*Requirement:* In the data below, the answer is the run of lines from the line containing "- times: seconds" through the line containing "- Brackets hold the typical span", both included; print it exactly and nothing else.

*Data excerpts:*
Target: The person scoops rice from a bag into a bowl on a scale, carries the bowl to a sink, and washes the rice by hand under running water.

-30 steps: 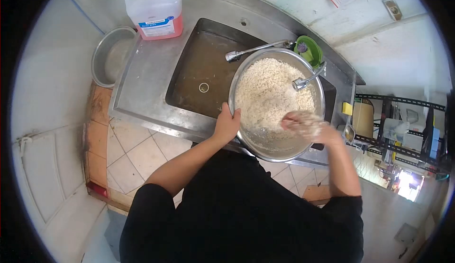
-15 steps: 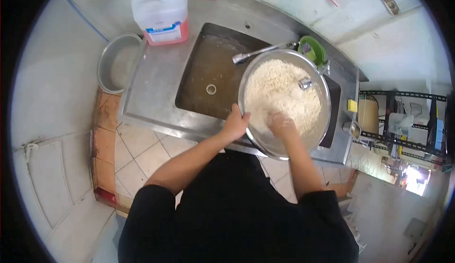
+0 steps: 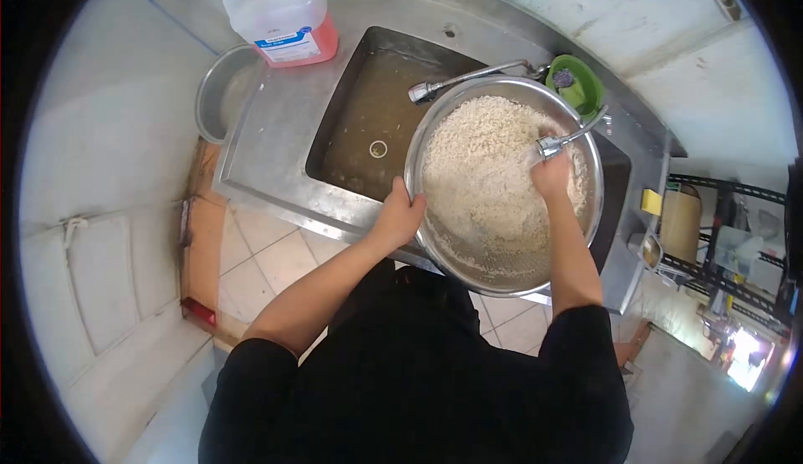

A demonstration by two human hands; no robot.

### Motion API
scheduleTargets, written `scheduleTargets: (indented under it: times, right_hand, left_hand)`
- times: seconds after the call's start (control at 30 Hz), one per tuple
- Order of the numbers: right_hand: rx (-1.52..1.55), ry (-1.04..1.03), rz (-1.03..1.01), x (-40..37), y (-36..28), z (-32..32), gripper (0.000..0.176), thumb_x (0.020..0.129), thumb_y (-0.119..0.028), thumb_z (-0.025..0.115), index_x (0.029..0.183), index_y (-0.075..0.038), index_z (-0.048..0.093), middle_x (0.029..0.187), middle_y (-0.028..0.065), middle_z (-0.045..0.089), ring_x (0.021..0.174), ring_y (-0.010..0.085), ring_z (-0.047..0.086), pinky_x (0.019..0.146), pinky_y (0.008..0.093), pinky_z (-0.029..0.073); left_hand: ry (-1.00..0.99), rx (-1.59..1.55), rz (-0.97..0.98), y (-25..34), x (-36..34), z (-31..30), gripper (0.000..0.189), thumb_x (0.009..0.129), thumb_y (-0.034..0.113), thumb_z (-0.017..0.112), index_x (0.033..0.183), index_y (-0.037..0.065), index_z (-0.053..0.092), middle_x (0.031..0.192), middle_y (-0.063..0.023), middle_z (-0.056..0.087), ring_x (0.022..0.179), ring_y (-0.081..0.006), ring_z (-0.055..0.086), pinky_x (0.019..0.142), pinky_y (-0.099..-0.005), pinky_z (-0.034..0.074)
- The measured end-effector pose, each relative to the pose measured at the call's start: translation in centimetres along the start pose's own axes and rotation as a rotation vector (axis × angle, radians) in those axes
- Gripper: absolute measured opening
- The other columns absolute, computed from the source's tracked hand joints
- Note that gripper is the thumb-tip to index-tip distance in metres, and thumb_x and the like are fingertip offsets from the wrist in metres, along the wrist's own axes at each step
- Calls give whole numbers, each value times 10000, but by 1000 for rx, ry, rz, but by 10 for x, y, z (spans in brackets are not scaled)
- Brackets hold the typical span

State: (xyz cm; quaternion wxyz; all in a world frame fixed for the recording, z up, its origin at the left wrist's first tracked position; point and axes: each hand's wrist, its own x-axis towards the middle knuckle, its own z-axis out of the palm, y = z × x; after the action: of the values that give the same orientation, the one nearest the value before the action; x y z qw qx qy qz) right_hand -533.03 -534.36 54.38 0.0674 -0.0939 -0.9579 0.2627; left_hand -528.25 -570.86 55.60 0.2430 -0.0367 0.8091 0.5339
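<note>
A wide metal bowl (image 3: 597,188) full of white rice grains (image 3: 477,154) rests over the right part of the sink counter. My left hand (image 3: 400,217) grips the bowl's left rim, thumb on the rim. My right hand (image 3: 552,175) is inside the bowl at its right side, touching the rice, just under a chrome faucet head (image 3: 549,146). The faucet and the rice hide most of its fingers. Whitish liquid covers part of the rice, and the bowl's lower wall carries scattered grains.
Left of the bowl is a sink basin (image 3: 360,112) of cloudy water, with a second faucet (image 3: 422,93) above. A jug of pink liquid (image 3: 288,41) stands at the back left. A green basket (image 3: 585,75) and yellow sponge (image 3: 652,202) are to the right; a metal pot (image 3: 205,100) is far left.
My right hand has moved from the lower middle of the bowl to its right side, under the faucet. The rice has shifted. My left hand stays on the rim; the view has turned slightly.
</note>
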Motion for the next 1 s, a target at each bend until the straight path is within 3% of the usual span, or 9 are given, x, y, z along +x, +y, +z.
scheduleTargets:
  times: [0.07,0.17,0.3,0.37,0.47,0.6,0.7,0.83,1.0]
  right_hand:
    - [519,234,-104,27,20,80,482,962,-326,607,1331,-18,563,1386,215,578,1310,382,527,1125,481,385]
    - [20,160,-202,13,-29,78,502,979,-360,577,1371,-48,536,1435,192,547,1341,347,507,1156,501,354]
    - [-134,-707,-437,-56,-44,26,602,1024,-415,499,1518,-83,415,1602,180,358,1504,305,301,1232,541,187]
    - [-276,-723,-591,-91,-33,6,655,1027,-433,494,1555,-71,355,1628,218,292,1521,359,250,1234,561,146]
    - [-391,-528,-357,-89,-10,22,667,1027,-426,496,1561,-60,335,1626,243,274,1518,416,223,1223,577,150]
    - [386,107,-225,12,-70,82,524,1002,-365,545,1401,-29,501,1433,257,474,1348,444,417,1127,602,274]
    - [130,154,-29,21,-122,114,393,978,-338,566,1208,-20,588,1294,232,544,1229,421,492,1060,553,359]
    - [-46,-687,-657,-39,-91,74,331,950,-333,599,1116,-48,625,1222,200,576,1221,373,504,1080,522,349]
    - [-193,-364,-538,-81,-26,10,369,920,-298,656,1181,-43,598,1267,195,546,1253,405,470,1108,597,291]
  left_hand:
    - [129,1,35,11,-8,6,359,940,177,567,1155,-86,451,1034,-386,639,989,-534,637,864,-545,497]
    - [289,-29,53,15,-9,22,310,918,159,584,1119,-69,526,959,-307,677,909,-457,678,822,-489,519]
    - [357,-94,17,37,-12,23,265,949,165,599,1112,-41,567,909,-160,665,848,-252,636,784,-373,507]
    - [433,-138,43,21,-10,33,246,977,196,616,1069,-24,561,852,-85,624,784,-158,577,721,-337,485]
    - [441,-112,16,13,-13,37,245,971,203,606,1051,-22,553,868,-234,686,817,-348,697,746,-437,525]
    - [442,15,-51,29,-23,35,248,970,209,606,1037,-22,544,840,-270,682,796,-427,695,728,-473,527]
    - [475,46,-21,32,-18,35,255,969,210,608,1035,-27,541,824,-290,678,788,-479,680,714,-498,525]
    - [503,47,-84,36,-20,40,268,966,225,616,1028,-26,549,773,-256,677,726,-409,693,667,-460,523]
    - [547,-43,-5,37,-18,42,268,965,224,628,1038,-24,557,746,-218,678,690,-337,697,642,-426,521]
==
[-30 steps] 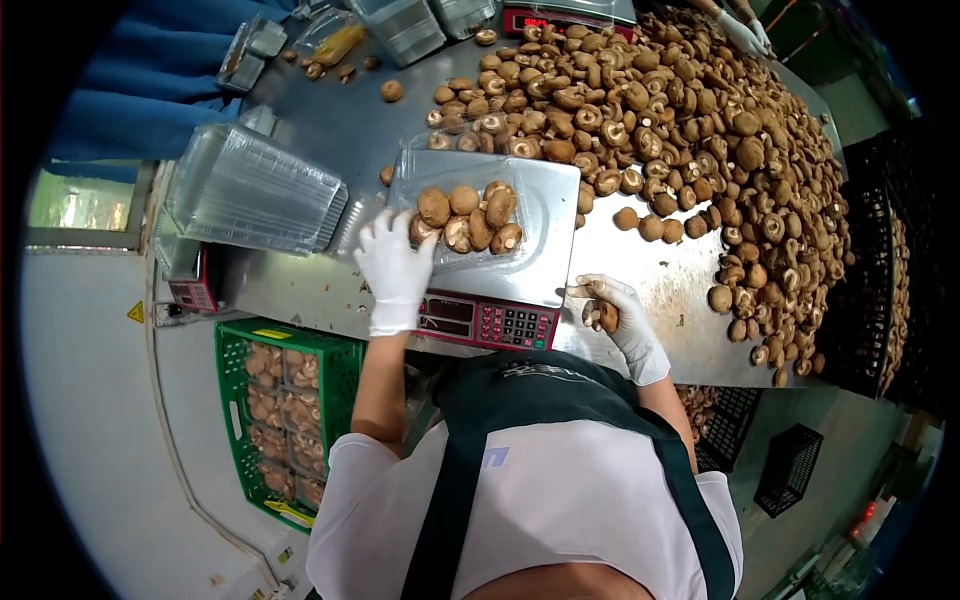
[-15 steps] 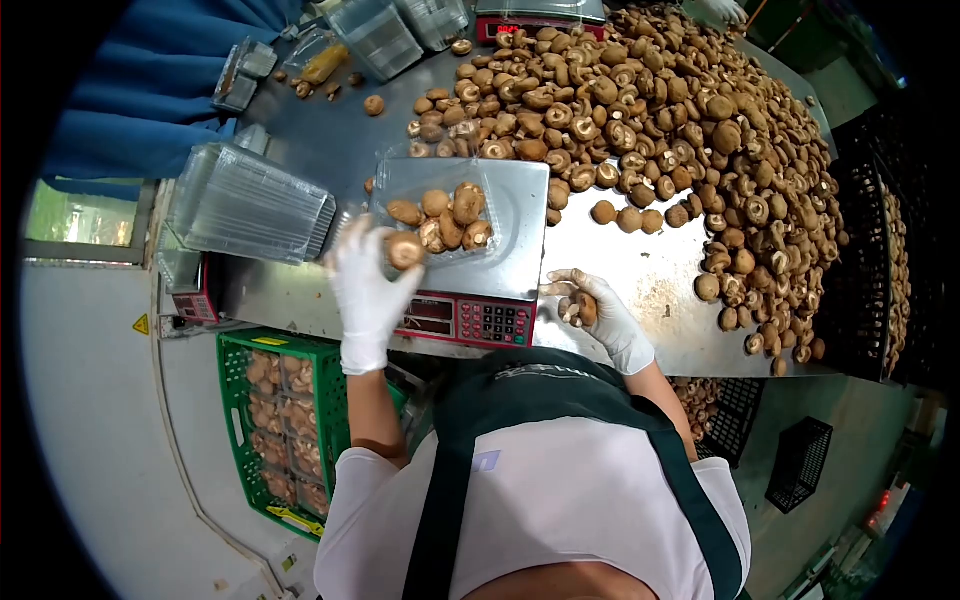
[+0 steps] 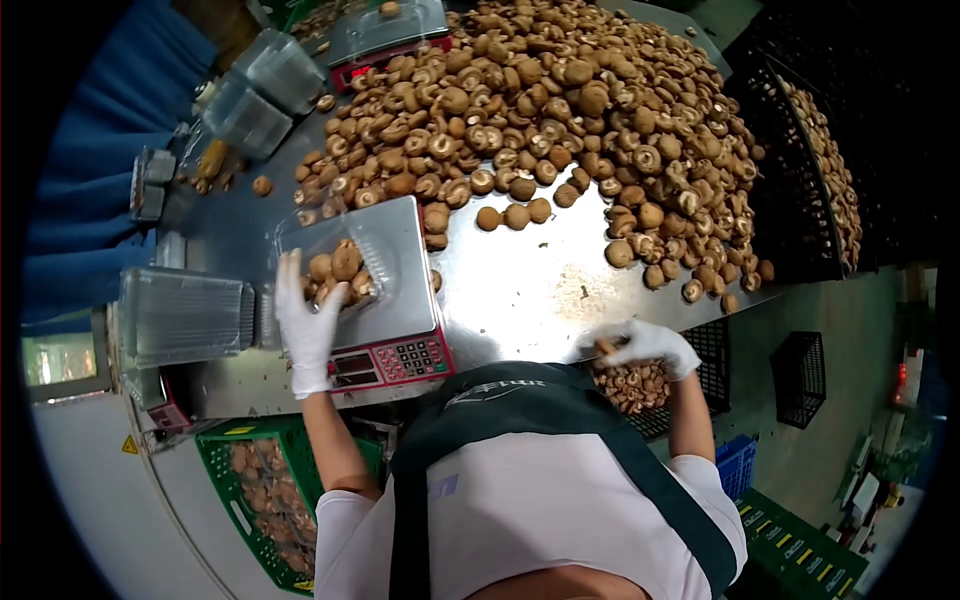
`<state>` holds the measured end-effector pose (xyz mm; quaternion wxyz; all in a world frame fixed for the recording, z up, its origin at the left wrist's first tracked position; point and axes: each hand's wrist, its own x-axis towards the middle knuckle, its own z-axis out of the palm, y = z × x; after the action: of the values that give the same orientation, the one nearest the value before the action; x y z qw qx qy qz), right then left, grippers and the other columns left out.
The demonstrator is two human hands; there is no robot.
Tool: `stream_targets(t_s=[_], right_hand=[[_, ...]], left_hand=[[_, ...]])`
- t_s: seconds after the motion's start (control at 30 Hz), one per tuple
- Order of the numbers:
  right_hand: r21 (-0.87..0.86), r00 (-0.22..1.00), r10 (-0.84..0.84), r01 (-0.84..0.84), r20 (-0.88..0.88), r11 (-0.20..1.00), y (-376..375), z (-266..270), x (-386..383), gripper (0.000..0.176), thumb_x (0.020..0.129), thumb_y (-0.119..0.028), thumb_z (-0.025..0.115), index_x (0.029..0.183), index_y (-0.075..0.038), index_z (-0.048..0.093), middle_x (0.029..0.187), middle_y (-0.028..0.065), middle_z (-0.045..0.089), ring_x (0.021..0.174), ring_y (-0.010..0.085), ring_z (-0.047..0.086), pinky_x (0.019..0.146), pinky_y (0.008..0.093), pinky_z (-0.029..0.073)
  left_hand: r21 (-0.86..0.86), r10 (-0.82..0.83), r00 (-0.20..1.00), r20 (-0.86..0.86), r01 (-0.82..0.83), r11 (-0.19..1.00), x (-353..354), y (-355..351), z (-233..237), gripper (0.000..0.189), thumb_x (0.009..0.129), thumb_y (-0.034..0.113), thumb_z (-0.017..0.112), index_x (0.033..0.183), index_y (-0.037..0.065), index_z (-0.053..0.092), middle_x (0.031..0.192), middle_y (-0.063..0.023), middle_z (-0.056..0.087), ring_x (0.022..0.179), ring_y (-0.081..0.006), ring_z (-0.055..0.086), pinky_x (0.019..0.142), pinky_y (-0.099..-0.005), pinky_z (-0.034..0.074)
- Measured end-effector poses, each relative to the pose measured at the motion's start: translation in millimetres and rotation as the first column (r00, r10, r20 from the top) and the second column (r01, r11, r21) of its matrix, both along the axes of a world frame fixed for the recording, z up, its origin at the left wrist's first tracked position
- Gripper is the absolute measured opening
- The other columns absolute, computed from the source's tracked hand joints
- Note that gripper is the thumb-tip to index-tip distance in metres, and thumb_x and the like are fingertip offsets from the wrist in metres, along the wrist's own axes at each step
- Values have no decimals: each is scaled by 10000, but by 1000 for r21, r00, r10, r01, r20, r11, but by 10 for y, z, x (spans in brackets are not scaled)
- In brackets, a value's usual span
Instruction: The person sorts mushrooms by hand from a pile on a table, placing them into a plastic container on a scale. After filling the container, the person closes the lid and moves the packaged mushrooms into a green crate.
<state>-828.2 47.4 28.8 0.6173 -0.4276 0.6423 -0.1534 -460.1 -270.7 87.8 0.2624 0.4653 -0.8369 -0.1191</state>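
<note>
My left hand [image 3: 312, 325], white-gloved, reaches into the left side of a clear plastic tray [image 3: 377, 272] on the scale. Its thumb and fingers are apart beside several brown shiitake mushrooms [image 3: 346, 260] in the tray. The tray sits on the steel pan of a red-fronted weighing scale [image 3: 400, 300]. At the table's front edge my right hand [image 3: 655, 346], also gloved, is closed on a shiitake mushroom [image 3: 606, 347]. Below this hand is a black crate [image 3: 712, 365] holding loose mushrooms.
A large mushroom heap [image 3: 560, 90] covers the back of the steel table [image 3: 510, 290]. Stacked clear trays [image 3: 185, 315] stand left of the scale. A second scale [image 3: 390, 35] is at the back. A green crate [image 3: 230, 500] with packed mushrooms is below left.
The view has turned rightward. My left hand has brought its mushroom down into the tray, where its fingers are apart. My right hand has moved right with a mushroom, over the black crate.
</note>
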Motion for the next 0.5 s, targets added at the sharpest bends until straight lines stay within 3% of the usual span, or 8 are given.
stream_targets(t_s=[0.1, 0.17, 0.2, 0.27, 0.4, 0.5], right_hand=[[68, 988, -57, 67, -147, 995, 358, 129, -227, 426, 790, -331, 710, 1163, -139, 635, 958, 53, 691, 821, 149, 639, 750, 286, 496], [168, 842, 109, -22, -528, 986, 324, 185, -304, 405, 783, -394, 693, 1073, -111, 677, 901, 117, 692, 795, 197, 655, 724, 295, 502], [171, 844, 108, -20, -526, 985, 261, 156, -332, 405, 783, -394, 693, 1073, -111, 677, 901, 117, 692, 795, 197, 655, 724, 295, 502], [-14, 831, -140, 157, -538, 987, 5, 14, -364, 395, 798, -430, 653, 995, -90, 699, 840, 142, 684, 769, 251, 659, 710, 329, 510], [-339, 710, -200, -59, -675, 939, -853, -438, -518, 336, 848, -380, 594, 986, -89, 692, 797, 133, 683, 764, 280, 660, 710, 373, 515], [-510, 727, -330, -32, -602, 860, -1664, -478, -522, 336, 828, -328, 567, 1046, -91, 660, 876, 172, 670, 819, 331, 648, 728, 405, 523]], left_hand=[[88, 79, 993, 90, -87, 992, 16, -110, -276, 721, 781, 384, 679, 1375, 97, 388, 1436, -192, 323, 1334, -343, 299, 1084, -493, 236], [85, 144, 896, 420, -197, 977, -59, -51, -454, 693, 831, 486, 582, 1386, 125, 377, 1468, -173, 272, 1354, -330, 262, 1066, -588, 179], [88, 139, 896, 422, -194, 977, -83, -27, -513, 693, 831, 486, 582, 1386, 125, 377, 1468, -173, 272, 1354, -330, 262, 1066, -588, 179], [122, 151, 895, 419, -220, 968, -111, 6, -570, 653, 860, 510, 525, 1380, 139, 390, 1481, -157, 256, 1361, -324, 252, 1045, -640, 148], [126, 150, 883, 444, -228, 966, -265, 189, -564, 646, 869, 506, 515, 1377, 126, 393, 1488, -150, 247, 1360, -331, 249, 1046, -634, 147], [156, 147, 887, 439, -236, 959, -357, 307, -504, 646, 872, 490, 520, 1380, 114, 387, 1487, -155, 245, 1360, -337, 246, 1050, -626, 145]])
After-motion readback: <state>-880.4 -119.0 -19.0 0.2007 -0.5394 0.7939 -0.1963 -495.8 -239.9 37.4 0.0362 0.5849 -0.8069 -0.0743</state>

*Answer section:*
- times: seconds after the call's start (control at 30 Hz), one per tuple
- Order of the numbers: right_hand: rx (-1.52..1.55), ry (-1.04..1.03), rz (-1.03..1.01), x (-40..37), y (-36..28), z (-32..32), gripper (0.000..0.176), thumb_x (0.020..0.129), thumb_y (-0.119..0.028), thumb_z (-0.025..0.115), index_x (0.029..0.183), index_y (-0.075..0.038), index_z (-0.048..0.093), middle_x (0.029..0.187), middle_y (-0.028..0.065), middle_z (-0.045..0.089), ring_x (0.021..0.174), ring_y (-0.010..0.085), ring_z (-0.047..0.086), pinky_x (0.019..0.146), pinky_y (0.008..0.093), pinky_z (-0.029..0.073); left_hand: ry (-1.00..0.99), rx (-1.59..1.55), rz (-0.97..0.98), y (-25..34), x (-36..34), z (-31..30), gripper (0.000..0.189), thumb_x (0.009..0.129), thumb_y (-0.034..0.113), thumb_z (-0.017..0.112), index_x (0.033..0.183), index_y (-0.037..0.065), index_z (-0.053..0.092), middle_x (0.031..0.192), middle_y (-0.063..0.023), middle_z (-0.056..0.087), ring_x (0.022..0.179), ring_y (-0.081..0.006), ring_z (-0.055..0.086), pinky_x (0.019..0.142), pinky_y (-0.099..-0.005), pinky_z (-0.034..0.074)
- The measured end-effector pose, each relative to the pose measured at the call's start: translation in centimetres along the start pose's own axes and rotation as a rotation vector (axis × angle, radians) in those axes
- Gripper: absolute measured opening
- The other columns absolute, computed from the source's tracked hand joints
- Note that gripper is the thumb-tip to index-tip distance in metres, and thumb_x and the like are fingertip offsets from the wrist in metres, along the wrist's own axes at each step
- Calls give whole numbers, each value times 10000, but by 1000 for rx, ry, rz, but by 10 for x, y, z (spans in brackets are not scaled)
- Brackets hold the typical span

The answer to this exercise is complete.